Massive stars are among the most influential components of the Universe. They enrich their host galaxies with heavy elements, and emit large amounts of energy through their radiation and winds. They end their lives with the collapse of their iron cores, which may result in energetic stellar explosions. I will present possible channels of massive star evolution that can produce explosions which are hydrogen- and helium-deficient in different metallicity environments.
Properties of transients in the local universe can be studied through massive helium stars, which are expected to emerge from stars whose hydrogen-rich envelope is stripped off by a binary companion. I will discuss stellar evolution models of helium stars, the expected properties of the transients they produce, and show them to be representative of hydrogen-deficient supernovae of Types Ib and Ic.
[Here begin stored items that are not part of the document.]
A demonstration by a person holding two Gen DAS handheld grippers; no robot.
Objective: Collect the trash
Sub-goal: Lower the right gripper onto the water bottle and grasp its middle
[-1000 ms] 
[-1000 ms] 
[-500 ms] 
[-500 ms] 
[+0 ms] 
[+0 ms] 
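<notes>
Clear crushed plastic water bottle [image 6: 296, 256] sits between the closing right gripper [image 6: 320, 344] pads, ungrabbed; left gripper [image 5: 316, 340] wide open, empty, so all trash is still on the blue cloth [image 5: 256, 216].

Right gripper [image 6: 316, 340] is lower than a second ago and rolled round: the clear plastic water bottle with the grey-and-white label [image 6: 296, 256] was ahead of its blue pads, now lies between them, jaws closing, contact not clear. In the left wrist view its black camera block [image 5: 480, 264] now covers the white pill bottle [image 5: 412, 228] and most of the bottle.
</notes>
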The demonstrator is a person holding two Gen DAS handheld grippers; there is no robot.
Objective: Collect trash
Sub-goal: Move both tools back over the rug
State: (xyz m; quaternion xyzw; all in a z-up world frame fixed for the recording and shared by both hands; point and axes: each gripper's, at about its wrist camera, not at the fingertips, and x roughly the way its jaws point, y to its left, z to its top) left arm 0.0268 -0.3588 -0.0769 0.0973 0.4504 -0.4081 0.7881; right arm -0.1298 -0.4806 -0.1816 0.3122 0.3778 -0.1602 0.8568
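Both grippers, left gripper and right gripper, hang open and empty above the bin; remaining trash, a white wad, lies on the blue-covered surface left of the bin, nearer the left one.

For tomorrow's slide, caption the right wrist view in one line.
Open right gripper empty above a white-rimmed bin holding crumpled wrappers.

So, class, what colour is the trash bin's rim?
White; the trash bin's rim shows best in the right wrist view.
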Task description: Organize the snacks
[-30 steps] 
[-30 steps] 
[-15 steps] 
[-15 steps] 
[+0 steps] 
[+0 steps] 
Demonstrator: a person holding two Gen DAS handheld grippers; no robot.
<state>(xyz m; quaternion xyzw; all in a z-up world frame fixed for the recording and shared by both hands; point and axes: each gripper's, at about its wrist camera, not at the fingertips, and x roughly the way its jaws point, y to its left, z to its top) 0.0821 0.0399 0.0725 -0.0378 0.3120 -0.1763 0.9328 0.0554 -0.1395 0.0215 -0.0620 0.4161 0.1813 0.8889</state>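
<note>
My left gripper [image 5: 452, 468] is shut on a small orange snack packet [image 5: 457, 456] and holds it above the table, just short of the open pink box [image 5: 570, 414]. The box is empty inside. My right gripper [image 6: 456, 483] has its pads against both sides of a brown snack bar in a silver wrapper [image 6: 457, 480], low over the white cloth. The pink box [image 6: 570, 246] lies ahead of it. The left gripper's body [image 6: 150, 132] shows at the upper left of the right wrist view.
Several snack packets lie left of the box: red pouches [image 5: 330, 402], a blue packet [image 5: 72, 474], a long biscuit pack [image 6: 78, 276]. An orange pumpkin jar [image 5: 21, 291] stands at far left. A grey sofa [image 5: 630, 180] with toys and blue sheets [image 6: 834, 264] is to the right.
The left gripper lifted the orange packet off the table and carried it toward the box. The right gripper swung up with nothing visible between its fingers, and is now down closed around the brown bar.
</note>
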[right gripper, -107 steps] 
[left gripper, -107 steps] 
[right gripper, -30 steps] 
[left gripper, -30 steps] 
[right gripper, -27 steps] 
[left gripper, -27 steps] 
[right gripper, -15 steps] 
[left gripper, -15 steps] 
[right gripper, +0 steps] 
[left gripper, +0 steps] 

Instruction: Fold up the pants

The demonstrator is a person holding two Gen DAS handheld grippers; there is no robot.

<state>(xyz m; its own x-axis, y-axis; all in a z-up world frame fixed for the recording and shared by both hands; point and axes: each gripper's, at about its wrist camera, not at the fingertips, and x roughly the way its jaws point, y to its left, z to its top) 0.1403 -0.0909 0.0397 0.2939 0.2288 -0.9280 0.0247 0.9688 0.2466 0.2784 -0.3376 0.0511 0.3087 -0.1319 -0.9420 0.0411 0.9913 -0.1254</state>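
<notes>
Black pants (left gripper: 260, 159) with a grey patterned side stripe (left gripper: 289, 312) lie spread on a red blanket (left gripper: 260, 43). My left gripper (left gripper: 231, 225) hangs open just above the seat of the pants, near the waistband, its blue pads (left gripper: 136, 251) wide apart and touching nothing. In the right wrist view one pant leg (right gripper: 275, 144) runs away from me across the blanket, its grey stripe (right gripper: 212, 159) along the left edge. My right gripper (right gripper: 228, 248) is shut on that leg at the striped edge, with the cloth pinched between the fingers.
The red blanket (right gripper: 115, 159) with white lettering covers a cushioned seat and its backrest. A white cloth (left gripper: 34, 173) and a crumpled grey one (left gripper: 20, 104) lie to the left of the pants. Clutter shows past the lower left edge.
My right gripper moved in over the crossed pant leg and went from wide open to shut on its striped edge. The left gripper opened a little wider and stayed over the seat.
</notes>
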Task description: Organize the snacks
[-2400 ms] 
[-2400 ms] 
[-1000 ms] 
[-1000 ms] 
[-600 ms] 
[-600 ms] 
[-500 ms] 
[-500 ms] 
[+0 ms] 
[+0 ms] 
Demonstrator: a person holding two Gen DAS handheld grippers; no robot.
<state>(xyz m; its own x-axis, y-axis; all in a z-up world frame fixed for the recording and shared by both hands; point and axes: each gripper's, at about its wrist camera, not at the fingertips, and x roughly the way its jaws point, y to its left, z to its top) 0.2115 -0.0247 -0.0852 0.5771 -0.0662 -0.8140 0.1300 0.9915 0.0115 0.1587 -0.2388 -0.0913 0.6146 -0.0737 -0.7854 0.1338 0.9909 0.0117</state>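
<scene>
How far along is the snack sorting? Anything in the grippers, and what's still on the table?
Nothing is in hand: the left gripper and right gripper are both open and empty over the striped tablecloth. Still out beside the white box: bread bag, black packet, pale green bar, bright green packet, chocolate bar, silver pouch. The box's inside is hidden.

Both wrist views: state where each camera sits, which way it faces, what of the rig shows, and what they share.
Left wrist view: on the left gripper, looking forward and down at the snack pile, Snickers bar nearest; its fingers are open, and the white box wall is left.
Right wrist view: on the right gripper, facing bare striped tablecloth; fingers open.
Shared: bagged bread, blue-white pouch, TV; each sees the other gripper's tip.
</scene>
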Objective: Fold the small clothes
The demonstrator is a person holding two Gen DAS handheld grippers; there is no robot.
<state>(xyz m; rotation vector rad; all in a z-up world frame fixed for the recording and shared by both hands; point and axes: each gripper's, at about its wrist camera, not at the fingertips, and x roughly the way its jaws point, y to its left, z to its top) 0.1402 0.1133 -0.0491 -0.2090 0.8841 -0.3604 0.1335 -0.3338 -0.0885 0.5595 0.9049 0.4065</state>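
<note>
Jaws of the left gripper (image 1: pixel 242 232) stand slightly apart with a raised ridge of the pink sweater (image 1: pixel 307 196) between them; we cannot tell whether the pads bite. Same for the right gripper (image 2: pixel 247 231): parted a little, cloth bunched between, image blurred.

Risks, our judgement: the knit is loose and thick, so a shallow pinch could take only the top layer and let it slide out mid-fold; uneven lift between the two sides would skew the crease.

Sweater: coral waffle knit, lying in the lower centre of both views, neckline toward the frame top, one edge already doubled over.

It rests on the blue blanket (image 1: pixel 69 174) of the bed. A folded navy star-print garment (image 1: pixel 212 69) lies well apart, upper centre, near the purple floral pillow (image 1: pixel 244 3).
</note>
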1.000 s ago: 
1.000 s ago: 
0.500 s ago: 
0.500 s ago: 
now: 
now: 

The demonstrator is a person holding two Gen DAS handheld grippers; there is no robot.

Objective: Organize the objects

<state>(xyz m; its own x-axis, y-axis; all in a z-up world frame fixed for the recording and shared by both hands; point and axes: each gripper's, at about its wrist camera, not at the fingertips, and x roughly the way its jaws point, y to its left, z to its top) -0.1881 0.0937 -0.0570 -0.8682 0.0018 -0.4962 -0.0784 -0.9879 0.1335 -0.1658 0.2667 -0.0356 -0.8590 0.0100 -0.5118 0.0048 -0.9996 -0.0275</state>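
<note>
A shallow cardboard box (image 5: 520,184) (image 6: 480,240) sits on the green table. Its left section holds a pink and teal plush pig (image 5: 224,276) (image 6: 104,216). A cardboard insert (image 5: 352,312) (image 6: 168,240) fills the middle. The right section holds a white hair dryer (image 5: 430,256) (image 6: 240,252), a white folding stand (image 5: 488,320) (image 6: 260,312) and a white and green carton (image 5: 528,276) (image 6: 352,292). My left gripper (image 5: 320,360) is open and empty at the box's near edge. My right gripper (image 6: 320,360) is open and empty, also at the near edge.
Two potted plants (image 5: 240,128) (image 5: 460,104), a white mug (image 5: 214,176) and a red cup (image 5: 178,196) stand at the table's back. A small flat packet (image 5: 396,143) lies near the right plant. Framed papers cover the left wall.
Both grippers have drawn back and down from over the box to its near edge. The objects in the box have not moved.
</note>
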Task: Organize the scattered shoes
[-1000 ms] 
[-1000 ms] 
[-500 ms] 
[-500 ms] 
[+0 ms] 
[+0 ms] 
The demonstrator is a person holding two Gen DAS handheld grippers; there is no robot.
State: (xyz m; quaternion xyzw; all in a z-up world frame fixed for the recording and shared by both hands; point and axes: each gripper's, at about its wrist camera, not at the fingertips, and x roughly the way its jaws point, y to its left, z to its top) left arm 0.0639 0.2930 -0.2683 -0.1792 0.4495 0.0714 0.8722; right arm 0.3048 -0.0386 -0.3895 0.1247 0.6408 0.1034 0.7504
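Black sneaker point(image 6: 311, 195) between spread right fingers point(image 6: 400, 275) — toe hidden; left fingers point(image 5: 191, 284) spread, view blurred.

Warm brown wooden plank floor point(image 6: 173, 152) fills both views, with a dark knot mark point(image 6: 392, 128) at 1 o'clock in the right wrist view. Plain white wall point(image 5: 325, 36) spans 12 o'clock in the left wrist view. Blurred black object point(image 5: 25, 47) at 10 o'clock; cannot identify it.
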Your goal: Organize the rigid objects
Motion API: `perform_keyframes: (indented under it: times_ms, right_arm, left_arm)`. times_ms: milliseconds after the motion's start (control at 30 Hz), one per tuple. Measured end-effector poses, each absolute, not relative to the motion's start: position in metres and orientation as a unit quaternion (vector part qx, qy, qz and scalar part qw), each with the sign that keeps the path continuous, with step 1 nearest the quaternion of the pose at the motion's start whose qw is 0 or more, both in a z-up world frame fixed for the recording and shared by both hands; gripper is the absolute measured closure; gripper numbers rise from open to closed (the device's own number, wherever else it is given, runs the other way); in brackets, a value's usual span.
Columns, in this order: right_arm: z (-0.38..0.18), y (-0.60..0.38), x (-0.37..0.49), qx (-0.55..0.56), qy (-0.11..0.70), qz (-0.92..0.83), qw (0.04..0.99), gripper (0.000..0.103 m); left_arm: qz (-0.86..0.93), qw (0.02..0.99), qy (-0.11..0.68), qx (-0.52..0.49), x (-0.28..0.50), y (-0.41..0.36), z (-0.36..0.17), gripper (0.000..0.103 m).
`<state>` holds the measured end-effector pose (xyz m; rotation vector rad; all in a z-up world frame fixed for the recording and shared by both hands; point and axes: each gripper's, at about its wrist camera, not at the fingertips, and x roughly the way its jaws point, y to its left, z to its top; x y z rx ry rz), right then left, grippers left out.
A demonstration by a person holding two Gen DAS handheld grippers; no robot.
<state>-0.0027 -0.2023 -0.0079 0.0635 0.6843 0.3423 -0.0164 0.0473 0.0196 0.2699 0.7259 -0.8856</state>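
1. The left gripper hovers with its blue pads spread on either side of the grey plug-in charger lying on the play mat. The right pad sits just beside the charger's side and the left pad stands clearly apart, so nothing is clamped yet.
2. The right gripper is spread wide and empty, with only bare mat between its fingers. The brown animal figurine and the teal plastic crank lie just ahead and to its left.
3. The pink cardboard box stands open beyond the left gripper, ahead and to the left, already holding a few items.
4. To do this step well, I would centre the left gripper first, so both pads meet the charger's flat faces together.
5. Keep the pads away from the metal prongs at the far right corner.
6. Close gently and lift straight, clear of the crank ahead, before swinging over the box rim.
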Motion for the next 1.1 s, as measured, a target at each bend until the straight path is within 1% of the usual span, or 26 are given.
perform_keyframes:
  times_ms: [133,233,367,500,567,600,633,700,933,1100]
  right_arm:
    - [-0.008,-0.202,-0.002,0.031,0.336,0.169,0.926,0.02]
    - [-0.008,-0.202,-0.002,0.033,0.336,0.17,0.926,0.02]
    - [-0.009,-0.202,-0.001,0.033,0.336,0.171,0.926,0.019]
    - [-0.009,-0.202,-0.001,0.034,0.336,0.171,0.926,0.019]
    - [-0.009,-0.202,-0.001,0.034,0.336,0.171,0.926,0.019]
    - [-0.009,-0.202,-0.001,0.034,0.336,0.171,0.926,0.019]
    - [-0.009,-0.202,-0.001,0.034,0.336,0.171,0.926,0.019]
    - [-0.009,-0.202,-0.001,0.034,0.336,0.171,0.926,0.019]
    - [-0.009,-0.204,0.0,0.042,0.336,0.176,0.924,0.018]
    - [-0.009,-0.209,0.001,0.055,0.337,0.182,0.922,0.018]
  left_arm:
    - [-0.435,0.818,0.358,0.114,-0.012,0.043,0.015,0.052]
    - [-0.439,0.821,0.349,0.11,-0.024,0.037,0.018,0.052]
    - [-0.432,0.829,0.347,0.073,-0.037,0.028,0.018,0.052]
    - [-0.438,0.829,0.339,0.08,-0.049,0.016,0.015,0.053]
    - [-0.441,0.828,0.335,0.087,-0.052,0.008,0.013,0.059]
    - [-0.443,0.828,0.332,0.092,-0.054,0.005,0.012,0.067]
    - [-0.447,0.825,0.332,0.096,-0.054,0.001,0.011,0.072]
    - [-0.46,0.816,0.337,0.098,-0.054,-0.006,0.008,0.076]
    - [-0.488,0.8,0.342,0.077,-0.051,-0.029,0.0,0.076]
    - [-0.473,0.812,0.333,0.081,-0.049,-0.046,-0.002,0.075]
In low metallicity environments, such transients might originate from fast-rotating massive stars. I will discuss stellar evolution models where rotation induces strong mixing in the whole stellar interior, and can lead to almost complete burning of hydrogen and helium. During their final years of evolution, the increasing neutrino emission can lead to a spin-up, which translates into rotationally induced mass loss that may affect their final explosion. Due to their metal-rich composition and high angular momentum content, these models may correspond to progenitors of both superluminous supernovae and gamma-ray bursts. I will show that they can reproduce the observed properties of most superluminous supernovae in the context of the magnetar model.